After a real-world “blip” and over a year since its originally planned release date, Marvel Studio’s Black Widow is finally arriving in theaters (and on Disney+ with Premier Access.) And while the film is opening long after it was first designated, the story takes us back to an even earlier time; a time when it was better to be red than dead – as it were.
It is a hard job saving the world, and it’s even a tougher job protecting the entire universe; but the hardest job of all is writing reviews of Marvel films without giving away any spoilers. Nevertheless, we’re going to make a valiant attempt to keep the Widow’s secrets secret (and if you’ve seen the BW trailer we’re definitely not giving anything away.)
If you are interested in the Black Widow movie, then you are likely curious as to what Natasha Romanoff was up to between Captain America: Civil War (2016) and Avengers: Infinity War (2018). Where did she go, what did she do, why did she do it? Her new solo film will answer many of those questions and more.
The movie also takes a close look at Natasha’s Russian/Soviet Red origins and has her meeting up with some old frenemies like Yelena Belova (Florence Pugh), who first appeared in Inhumans #5 (1999); Alexei Shostakov (David Harbour), who first appeared in The Avengers #43 (1967); Rick Mason (O-T Fagbenle) who was first seen in Marvel Graphic Novel: Rick Mason, The Agent #1 (1989); Melina Vostokoff (Rachel Weisz), whose first appearance was in Marvel Fanfare #11 (1983); and the Taskmaster, who has been around since The Avengers #195 (1980).
The point is that even though most of Black Widow’s audience will come into this story with somewhat fresh eyes, these characters have been around for a long time. Heck, Natasha herself has been with us since she went up against Iron Man in Tales of Suspense #52, back in 1964 (read more in The Avengers: A ‘Widow’ history.)
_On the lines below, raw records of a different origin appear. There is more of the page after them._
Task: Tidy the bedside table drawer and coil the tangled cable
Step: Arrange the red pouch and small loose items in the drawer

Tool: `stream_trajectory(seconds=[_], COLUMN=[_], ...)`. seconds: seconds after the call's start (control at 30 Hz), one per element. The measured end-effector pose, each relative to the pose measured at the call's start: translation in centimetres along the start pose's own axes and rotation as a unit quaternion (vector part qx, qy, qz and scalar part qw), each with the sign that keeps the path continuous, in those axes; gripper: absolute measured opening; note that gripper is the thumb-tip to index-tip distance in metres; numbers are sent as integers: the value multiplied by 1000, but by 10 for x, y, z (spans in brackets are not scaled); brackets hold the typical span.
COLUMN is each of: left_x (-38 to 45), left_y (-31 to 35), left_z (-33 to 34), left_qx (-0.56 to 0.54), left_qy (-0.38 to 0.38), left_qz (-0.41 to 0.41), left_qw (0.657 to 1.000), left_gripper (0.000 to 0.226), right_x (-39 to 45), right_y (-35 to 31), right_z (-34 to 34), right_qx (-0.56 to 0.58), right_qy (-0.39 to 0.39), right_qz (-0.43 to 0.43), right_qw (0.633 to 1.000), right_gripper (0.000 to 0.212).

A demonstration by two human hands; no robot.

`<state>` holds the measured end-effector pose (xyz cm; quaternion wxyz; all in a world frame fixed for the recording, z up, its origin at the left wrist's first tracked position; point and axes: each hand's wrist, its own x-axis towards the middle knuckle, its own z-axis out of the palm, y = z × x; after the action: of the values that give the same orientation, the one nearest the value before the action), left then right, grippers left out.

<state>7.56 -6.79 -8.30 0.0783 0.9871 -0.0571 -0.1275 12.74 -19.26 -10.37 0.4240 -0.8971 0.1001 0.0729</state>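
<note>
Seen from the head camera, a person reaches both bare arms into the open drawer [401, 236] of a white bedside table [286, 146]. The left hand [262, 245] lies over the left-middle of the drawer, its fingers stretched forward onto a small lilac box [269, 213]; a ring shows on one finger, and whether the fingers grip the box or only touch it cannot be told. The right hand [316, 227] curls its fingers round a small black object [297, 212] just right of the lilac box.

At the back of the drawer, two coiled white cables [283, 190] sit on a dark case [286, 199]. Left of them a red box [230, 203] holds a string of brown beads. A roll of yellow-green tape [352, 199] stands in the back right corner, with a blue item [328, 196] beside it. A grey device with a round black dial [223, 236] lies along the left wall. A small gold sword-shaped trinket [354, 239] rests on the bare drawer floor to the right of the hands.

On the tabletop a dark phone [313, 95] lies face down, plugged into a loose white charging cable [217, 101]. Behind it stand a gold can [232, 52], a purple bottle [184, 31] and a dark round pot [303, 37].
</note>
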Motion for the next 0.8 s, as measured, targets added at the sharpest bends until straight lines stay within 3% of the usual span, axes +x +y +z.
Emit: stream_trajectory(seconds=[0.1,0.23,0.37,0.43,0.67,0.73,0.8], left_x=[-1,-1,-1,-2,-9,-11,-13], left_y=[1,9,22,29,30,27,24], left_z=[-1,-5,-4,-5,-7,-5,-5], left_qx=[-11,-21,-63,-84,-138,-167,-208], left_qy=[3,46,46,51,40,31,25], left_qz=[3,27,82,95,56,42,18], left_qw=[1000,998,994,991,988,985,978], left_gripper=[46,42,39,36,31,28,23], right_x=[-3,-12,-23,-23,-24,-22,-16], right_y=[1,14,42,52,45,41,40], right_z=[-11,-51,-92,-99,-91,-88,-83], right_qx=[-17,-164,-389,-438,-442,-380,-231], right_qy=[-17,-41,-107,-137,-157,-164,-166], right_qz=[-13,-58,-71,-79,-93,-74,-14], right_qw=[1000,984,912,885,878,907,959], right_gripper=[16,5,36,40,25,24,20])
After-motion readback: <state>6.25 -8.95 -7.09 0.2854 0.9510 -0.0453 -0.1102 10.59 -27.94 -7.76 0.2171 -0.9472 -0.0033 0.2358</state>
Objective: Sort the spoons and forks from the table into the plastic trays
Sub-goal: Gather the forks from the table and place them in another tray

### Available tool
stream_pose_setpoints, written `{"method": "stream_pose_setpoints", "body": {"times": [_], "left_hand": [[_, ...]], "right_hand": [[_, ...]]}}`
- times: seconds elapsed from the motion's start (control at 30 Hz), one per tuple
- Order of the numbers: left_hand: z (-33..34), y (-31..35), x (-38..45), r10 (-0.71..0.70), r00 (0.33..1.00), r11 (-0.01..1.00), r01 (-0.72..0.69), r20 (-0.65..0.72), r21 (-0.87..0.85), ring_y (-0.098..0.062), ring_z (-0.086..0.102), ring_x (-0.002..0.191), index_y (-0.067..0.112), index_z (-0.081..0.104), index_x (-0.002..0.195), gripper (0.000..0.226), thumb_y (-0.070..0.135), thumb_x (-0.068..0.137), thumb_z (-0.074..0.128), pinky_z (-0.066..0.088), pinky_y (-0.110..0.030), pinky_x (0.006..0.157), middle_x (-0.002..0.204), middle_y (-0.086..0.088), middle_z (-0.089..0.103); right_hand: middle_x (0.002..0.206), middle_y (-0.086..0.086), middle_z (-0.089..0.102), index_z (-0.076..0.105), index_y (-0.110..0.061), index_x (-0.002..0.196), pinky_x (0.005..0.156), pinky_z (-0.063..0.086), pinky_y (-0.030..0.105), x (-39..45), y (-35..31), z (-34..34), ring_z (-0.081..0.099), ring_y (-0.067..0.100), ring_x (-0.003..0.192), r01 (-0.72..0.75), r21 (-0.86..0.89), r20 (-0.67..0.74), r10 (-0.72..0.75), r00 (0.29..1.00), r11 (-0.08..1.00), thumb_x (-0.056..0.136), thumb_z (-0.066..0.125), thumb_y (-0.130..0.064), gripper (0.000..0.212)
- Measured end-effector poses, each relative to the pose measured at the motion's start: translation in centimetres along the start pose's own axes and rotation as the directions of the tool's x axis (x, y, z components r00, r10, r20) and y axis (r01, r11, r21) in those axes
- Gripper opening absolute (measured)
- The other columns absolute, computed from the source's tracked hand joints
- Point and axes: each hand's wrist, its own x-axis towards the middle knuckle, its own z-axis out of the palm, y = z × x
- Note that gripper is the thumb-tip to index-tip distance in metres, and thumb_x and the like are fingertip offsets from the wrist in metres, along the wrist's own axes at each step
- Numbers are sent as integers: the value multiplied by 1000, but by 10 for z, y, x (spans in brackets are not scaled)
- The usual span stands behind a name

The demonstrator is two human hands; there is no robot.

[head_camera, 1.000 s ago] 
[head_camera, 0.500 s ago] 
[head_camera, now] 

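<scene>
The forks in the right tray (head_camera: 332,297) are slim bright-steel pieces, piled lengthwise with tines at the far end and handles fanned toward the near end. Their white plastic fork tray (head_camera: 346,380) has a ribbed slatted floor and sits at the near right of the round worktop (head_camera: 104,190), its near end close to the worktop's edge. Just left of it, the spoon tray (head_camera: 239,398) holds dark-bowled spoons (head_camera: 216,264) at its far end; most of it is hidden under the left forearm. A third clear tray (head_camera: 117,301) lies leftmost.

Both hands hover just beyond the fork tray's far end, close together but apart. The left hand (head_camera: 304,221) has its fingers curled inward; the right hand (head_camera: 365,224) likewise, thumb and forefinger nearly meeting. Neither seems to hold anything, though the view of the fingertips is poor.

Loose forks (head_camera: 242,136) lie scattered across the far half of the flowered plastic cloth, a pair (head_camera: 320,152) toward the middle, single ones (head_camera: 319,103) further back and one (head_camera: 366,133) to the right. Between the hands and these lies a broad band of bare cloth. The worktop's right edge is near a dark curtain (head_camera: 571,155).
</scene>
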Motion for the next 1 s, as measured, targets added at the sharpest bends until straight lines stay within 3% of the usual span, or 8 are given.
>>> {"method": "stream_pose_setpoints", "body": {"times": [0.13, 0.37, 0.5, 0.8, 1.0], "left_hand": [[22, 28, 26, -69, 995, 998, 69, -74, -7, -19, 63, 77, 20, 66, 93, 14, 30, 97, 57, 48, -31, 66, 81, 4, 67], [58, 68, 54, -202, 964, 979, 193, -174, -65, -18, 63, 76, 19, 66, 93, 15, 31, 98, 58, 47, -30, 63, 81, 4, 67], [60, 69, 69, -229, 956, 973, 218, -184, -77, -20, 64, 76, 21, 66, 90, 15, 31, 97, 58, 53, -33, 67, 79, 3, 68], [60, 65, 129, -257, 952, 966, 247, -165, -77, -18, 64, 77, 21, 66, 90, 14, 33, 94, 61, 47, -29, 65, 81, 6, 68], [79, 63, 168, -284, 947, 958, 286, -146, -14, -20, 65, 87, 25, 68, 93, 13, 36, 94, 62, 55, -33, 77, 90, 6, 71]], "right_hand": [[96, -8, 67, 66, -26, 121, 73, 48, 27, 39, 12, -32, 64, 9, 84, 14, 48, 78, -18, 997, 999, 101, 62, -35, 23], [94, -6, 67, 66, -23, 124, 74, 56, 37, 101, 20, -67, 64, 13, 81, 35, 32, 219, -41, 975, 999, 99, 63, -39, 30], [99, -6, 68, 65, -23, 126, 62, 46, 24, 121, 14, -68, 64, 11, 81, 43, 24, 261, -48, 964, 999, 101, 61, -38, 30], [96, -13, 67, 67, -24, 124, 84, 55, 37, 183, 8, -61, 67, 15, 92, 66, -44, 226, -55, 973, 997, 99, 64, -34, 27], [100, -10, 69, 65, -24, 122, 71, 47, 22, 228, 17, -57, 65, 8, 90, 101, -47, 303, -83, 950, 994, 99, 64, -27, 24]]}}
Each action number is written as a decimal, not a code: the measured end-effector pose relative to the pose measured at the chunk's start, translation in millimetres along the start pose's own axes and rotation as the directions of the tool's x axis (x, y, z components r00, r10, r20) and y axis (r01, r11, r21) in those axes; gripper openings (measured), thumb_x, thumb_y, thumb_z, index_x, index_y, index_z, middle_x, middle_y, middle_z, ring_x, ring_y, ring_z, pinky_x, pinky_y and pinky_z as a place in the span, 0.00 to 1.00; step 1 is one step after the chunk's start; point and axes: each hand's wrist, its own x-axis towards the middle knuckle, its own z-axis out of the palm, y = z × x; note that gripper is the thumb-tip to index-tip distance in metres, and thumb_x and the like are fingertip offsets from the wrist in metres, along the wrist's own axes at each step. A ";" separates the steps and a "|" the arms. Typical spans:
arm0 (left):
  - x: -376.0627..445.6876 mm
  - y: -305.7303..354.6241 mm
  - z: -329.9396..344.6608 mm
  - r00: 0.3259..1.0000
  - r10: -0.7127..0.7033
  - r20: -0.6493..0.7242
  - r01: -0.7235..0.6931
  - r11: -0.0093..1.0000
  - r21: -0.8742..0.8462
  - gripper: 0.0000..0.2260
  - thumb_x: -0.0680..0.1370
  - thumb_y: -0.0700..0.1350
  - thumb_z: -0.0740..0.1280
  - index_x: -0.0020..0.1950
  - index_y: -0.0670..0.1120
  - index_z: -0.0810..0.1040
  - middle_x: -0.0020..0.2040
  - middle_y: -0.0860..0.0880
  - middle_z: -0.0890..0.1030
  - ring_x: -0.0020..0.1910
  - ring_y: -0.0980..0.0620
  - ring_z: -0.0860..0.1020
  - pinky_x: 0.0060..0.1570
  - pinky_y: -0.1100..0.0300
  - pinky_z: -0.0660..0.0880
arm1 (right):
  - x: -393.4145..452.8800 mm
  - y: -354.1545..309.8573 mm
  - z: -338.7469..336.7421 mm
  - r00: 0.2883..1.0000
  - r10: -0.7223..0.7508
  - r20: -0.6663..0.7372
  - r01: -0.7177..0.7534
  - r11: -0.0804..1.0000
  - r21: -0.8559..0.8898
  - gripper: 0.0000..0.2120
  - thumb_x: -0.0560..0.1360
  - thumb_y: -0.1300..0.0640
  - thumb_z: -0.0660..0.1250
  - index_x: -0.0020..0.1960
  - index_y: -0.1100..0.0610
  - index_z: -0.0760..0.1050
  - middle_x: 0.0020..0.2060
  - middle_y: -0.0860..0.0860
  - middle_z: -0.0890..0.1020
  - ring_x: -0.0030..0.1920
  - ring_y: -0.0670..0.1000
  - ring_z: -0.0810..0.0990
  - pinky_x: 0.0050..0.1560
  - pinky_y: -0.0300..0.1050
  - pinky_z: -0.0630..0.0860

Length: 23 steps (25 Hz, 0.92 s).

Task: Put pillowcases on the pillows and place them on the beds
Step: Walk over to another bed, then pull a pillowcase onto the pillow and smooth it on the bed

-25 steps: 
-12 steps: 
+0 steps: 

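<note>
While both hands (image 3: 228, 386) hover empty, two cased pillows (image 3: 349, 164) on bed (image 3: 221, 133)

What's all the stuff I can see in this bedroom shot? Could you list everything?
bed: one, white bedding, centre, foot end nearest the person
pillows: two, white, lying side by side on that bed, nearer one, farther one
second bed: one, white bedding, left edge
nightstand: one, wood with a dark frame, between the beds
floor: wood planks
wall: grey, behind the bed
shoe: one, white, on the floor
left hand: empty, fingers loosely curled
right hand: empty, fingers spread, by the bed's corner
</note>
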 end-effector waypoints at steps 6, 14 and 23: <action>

The new Black Widow film is extremely James Bond-ish and has the former Soviet super-spy globe-hopping to multiple overseas locations to ultimately confront a very Bond-like villain in an exciting, edge-of-your-seat, Bond-influenced climax. This is all a good thing and similar to the way Marvel Studios has approached a few of their films (i.e. the way Captain America: Winter Soldier was an homage to spy thrillers of the Seventies.)
The cast here is wonderful and Scarlett Johansson is still stunning as the Black Widow; but for me Florence Pugh as Yelena Belova steals the show with her smirky one-liners and sense of humor, not to mention being every bit as badass as Natasha. The two have great chemistry together which makes this a fun buddy-movie of sorts. David Harbour as Alexei Shostakov is also a lot of fun to watch.
Directed by Cate Shortland with a screenplay by Eric Pearson, Black Widow has some great music, some fantastic stunts and an insane final action sequence that… well; let’s just say there is mention of a “Decent Team” in the final credits. Oh and speaking of final credits, you’ll want to stay until they have all run their course to see the famous Marvel end credit scene (and you might want to complete the Falcon and the Winter Soldier TV series on Disney+ so that you are hip to what might be happening.)
Black Widow is not the greatest Marvel film of all time, but it is another fun, wild and action-packed addition to the MCU, and one we’ve been waiting a long time to see.